Vascular segmentation at each step of the cardiac cycle produced different lengths and volumes of the segmented vessel. This effect was due to differences in image quality in successive imaged steps of the cardiac cycle.

Due to the aforementioned small vessel volume and small cross-sectional diameter, as well as differences in the volume of the segmented vessels at each step of the cardiac cycle, the results of the co-registration were also not perfectly matched, especially at the ends of the segmented volumes. This effect can be observed in Fig. 12, where the left side shows two volumes, namely at the 50 and 70% phases of the cardiac cycle. The right subfigure presents the effect of the co-registering stage from the step 50% phase to the step of 70% phase. However, the obtained deformations were sufficient to effectively transform the grid points of the surface model derived from the segmentation of the vessels in the high-resolution CT image.

Figure 12
figure 12

Visualization of the left heart artery model—comparison of the segmentation and ANTs results for the 50% and 70% phases of the cardiac cycle. Left plot: artery in both phases before deformation, right plot: 50% phase segmentation (in purple) deformed to 70% phase segmentation (in green).

When analyzing the quality of the overlay carried out in the ANTs software, the largest errors were concentrated at the ends of the segmented vessels. This was due to the small diameter of the vessel cross-sections at the ends of the imaged volume and the different volumes and lengths of the segmented vessels, particularly at their ends. To minimize this error, the images corresponding to subsequent phases of the cardiac cycle were clipped. The idea was to start at LCA ostium and end at a characteristic feature of the vessel. It should be stressed that the lengths of the segments at a given time interval vary, which results from the deformation of the myocardium within the cardiac cycle.

It is also important to note that the results of vessel segmentation were used for the co-registration, instead of the raw data. The use of the full image volume data from the CT study resulted in an inaccurate co-registration outcome and was not suitable for use in this context.

Again, it is worth highlighting the importance of using a single identical coordinate system for all sets used in the processing. This is especially important if the processing is performed using different software.
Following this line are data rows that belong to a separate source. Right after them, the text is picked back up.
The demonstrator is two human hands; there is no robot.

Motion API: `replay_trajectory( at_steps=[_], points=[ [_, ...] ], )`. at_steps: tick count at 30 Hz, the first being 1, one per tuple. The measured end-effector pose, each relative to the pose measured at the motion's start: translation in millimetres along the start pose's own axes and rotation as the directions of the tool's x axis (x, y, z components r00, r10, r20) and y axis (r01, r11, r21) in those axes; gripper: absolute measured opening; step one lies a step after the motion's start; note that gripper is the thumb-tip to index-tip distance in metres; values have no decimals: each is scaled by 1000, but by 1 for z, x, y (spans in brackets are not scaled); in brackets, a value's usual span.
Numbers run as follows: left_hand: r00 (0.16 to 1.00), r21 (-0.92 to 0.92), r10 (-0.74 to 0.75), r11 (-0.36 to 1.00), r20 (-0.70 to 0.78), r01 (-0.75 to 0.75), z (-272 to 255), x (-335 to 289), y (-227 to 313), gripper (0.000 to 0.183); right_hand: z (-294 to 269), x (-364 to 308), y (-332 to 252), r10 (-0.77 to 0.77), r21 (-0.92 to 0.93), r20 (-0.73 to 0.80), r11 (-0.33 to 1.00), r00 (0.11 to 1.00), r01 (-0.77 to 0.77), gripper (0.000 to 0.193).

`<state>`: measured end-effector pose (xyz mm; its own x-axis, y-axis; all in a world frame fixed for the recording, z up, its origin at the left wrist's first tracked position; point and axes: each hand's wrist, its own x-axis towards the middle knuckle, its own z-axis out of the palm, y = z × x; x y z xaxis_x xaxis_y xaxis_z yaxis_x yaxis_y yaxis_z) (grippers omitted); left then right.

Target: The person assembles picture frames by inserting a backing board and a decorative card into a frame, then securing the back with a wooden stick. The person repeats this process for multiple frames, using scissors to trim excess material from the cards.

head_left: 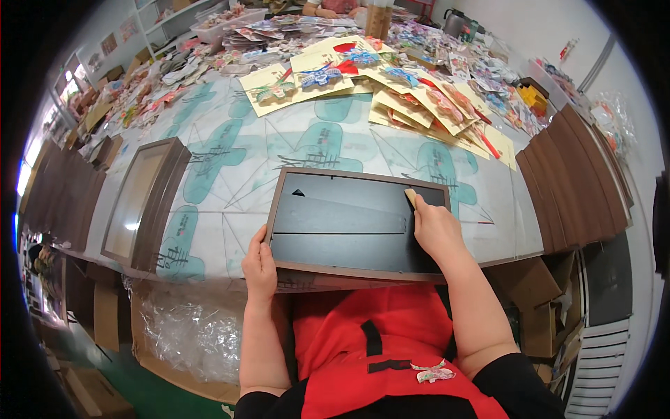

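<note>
A picture frame (pixel 335 241) lies face down at the table's front edge, its black backing board and folded-flat stand facing up. My left hand (pixel 259 269) is closed on the frame's left side, thumb against the brown rim. Near the frame's upper right corner, my right hand (pixel 436 227) pinches a small flat tan piece (pixel 410 198) whose tip rests on the backing. Most of that piece is hidden by my fingers, so its kind does not show.
Brown frames stand stacked at left (pixel 143 202) and right (pixel 569 181). Cream cards (pixel 405 105) with colourful butterfly-shaped pieces lie beyond the frame. Heaps of small packets (pixel 265 35) cover the far table, where another person (pixel 335 8) sits. Below left, a carton (pixel 167 363) holds clear plastic wrap.
</note>
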<state>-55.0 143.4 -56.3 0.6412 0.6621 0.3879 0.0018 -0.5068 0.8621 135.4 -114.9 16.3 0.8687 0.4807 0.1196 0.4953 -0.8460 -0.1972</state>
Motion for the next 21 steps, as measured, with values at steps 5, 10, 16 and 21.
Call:
replay_trajectory(
  at_steps=[5,10,16,21],
  points=[
    [999,-42,53,998,-9,-54,0,2,-3,34,3,0,-8,67,-43,19,997,998,-66,30],
    [999,-10,-13,1000,29,13,-5,1,4,34,11,9,-11,107,31,-15,994,994,-107,29],
    [999,-6,34,999,-37,-34,3,-2,-1,34,41,43,33,-78,524,-196,834,977,172,38],
    [993,16,-119,993,-6,119,1,-5,4,34,-7,6,33,200,866,113,460,973,-195,38]
  ],
)
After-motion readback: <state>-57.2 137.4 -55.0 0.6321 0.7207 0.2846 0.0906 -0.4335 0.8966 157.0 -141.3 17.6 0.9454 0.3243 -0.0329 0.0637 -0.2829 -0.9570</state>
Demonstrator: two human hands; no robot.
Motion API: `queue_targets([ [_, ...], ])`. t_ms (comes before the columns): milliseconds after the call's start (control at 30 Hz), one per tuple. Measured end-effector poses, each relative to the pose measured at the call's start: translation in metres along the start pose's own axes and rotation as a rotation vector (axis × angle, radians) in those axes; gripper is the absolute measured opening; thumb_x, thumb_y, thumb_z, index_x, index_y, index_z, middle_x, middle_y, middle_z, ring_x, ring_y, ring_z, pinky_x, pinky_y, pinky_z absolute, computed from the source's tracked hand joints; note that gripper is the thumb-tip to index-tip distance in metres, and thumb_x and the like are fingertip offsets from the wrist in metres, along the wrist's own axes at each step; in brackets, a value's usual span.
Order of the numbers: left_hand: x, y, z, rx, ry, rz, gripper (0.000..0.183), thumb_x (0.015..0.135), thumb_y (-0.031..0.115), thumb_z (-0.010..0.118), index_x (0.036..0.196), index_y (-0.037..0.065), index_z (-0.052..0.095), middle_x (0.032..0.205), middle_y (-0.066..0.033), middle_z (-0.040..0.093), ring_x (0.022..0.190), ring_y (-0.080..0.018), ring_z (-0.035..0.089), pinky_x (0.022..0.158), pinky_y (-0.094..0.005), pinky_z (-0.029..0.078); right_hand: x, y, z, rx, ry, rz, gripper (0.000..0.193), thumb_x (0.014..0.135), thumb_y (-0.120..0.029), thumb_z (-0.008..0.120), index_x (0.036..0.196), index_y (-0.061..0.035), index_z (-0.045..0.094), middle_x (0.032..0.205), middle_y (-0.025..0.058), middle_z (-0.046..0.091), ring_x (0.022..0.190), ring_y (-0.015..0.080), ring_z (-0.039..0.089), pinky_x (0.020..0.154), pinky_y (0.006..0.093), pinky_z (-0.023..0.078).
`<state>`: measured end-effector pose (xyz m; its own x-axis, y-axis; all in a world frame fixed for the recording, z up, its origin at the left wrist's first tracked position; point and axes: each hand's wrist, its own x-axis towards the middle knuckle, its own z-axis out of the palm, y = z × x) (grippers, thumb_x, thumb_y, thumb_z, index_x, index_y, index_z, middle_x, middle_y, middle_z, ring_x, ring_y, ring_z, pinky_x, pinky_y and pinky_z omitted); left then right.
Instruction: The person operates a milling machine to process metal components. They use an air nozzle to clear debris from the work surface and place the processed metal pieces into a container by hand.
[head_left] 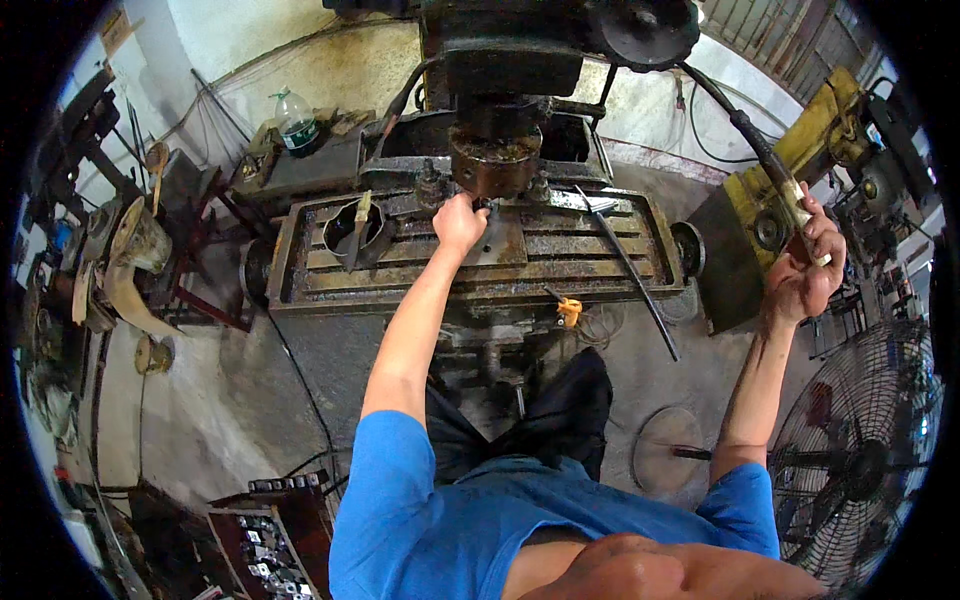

The hemodynamics is, to a great extent, controlled by the diameter (stenosis) of the vessels and not their curvature. The developed method traces changes in the diameter of the vessels, and thus it can reproduce the shape of the artery within the MB.

Conclusions

In this paper, we propose a method for generating numerical meshes for a CFD solver to be used in simulations of blood flow in deformable vessels, for which 4D medical images are available. Although the paper is intended as a case study, the developed methodology was applied to the angio-CT images of three patients, resulting in similar precision.

The novelty of the proposed methodology is as follows:

  • Development of an original methodology for the generation of a sequence of time-dependent 3D shapes of vessels. The procedure is coupled with a CFD mesher and produces a surface mesh of intact topology, suitable as a mesh morphing utility. The input of this procedure is a sequence of raw 3D images taken at successive times.

  • The procedure accepts the presence of images of different resolutions and quality in the input sequence.

  • Both the intermediate shapes of the vessels, for which no images are available, and the corresponding numerical mesh can be readily obtained by interpolation.

Important practical hints resulting from the research:

  • The first set of nodal points used by ANTs that will be projected on subsequent vessel shapes should be generated on the smoothed surface of the segmented vessel.

  • The software used for segmentation and ANTs should use the same coordinate system.

  • The procedure better reproduces the shape of the cross-section of the vessel than the location of its center.

  • The developed technique can be applied to generate numerical meshes in the arteries, heart, and other organs whose shape changes over time.